En cambio, cuando un producto está muy frío, la liberación aromática disminuye. Un helado, un ceviche o una bebida servida a baja temperatura pueden sentirse menos aromáticos al inicio. Por eso muchas preparaciones frías necesitan perfiles gustativos más marcados: más dulzor, más acidez, más salinidad o mayor concentración aromática. En el caso del helado, parte importante de la percepción aparece recién cuando se derrite en boca y libera compuestos aromáticos por vía retronasal (Hyvönen et al., 2003).
Esto también explica por qué el aroma es tan importante en restaurantes, bares e industria alimentaria. Un plato no solo debe verse bien: debe oler bien en el momento correcto. El aroma de una carne dorándose, de mantequilla tostada, de hierbas frescas o de un fondo reducido prepara al comensal antes del primer bocado. En bebidas, el servicio correcto de una copa permite que el aroma se exprese; no se trata solo de protocolo, sino de química sensorial.
Pero el aroma tiene una característica incómoda: no es eterno. Las moléculas volátiles se pierden, se oxidan, se transforman o quedan atrapadas en la matriz del alimento. Por eso una especia recién molida no se comporta igual que una especia abierta hace meses. Puede seguir teniendo color, incluso algo de sabor, pero si perdió sus compuestos aromáticos, perdió parte importante de su identidad. Guardar especias abiertas, cerca del calor, la luz o la humedad, es una forma silenciosa de empobrecer una cocina.

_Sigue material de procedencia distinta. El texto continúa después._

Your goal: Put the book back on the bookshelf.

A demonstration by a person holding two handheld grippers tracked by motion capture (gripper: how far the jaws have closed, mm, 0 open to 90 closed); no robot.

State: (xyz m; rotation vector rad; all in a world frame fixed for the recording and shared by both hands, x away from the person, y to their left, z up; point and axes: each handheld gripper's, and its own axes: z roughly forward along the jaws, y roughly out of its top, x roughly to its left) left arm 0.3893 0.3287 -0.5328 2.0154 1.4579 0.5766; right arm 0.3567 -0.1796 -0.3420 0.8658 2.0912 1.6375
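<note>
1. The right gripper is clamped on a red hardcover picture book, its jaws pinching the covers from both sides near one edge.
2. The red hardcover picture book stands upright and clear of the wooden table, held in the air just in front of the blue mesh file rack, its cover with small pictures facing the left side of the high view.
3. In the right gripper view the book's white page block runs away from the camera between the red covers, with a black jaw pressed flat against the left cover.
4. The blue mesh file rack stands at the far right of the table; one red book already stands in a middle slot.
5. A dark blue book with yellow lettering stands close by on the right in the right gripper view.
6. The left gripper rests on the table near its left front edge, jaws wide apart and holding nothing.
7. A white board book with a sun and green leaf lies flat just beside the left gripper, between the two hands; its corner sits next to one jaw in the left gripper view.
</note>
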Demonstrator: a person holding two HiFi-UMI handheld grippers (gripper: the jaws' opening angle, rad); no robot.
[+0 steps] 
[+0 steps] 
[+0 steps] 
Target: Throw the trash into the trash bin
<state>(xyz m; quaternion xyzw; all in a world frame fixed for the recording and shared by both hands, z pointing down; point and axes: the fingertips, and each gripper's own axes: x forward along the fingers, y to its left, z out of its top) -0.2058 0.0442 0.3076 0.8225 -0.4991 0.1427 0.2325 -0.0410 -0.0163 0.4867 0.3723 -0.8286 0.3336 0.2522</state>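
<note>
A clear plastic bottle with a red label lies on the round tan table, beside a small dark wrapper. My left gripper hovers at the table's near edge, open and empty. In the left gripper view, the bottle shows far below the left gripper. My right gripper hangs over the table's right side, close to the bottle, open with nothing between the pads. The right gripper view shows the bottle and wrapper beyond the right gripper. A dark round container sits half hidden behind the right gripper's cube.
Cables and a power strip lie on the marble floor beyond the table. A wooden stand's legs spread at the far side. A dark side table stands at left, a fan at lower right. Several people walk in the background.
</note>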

Lo mismo ocurre con café, hierbas, aceites, vinos abiertos, destilados mal conservados o preparaciones que esperan demasiado tiempo antes de servirse. El aroma evoluciona constantemente, a veces para bien y a veces para mal. En algunos productos, como vinos o quesos, la evolución controlada puede generar complejidad. En otros, como aceites rancios o especias envejecidas, puede significar deterioro.
La cocina profesional debe entender el aroma como un ingrediente invisible. No se pesa como la sal ni se corta como una cebolla, pero define la experiencia. Controlar temperatura, tiempos de servicio, almacenamiento, molienda, envases y ventilación no es solo orden operativo: es control del sabor.
Al final, cocinar bien no consiste únicamente en sazonar correctamente. También implica saber cuándo liberar aromas, cuándo protegerlos y cuándo evitar que se pierdan. Es un consejo importante desde la gastronomia cientifica: porque el aroma no acompaña al sabor: muchas veces, lo construye.